### To do
For the word "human", return each line of the data in which it occurs.

### Source material

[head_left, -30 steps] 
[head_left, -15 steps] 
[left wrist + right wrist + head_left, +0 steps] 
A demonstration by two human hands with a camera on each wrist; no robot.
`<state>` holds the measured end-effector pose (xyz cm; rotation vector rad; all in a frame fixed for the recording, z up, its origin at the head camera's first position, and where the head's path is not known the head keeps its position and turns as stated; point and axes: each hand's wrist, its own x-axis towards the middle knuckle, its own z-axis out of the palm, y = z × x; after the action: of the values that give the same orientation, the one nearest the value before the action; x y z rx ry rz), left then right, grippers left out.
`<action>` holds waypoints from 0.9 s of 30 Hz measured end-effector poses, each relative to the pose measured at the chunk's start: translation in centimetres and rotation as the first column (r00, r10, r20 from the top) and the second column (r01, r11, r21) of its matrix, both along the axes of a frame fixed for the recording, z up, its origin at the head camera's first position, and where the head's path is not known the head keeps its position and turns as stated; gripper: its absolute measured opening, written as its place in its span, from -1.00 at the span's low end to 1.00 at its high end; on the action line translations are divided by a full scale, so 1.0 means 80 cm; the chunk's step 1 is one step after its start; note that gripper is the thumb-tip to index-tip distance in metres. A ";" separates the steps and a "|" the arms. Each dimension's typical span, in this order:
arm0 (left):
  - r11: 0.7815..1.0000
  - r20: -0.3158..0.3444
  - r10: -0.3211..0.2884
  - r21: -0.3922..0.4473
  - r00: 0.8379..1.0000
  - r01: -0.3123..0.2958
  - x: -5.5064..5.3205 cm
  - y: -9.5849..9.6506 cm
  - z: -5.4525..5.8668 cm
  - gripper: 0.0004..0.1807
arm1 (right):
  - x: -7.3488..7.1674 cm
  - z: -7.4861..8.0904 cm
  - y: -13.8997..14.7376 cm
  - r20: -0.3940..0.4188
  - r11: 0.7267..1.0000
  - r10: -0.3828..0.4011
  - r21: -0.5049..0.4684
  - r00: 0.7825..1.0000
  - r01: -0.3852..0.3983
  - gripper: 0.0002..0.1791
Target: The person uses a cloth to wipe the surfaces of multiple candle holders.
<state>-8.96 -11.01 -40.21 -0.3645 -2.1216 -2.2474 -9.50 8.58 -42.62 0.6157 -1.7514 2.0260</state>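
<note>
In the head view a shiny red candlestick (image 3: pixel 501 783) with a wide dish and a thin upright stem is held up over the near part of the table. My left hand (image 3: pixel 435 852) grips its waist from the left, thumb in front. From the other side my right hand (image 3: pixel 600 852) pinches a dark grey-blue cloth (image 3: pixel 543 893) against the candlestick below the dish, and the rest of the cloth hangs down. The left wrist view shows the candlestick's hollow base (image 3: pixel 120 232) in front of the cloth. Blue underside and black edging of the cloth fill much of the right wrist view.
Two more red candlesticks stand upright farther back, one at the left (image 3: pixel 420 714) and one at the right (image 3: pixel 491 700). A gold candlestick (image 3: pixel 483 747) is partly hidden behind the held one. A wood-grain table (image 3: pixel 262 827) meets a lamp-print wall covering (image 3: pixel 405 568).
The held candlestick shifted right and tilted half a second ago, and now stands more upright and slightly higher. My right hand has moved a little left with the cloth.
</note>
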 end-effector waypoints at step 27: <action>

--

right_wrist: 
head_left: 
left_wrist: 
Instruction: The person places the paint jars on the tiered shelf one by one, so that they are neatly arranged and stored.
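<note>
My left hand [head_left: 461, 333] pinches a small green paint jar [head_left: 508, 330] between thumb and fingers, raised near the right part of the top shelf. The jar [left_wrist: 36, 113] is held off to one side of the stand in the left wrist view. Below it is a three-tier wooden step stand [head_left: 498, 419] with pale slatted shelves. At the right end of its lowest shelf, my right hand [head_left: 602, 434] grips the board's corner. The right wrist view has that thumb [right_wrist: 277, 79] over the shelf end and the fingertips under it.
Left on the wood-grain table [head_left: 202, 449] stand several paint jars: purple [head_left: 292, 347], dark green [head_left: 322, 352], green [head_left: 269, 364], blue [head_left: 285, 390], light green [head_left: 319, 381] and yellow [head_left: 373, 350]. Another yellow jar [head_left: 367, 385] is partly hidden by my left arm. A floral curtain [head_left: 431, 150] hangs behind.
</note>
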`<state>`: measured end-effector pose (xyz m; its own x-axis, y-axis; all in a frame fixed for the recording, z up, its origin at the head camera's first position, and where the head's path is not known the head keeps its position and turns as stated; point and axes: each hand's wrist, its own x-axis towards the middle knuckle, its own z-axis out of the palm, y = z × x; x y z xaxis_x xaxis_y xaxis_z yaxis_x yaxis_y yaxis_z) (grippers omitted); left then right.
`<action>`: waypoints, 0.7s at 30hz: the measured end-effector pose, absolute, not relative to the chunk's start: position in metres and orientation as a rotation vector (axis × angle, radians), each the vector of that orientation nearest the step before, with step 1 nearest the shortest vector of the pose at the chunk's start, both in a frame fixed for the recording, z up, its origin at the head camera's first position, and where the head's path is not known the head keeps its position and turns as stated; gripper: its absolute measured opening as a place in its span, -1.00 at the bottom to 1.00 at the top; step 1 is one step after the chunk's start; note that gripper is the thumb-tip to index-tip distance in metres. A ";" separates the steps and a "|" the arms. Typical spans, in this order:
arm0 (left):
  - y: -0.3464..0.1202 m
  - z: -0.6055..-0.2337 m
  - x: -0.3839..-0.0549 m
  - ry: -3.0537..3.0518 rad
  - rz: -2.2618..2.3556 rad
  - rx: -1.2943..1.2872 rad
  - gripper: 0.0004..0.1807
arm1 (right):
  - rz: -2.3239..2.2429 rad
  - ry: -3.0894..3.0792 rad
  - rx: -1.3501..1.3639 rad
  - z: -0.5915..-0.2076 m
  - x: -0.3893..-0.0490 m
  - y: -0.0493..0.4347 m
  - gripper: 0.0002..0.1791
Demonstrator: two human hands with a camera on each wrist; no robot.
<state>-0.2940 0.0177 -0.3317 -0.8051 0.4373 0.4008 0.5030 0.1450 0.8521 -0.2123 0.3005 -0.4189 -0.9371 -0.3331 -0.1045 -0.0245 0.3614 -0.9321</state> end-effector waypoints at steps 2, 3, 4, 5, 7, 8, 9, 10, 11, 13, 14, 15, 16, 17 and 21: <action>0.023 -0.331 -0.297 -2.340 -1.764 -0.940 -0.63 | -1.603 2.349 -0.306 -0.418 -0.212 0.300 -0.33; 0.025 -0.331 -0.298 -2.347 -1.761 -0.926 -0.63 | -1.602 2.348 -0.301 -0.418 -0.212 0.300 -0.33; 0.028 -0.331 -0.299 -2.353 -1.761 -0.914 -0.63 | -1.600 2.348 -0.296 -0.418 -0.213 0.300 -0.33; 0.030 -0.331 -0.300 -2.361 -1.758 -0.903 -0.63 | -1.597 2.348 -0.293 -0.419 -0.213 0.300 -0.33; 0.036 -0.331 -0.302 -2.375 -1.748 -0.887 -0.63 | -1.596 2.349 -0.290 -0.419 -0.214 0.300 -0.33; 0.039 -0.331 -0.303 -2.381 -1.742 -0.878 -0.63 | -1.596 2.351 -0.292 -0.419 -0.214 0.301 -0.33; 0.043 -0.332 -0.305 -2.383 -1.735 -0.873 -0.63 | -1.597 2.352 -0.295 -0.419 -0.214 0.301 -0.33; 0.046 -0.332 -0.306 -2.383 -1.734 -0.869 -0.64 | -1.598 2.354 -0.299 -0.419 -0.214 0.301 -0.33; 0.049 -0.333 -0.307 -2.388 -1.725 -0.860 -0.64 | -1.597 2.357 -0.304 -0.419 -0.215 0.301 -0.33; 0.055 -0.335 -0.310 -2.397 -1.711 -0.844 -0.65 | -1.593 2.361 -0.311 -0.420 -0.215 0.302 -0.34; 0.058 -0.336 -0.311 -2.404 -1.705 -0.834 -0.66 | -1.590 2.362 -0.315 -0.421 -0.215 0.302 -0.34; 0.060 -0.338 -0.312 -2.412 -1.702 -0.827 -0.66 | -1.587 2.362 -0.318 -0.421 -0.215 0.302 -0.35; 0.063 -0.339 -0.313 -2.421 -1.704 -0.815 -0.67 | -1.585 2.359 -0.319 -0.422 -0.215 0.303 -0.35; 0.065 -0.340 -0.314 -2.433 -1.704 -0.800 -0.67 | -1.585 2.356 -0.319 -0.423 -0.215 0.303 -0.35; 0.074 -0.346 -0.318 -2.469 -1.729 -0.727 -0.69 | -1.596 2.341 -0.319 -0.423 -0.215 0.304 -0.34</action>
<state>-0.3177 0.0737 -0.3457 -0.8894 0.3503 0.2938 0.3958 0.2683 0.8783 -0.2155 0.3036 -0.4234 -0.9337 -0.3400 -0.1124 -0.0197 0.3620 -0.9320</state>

### Answer for this exercise
A demonstration by two human hands with a camera on each wrist; no robot.
Demonstrator: two human hands with a camera on each wrist; no robot.

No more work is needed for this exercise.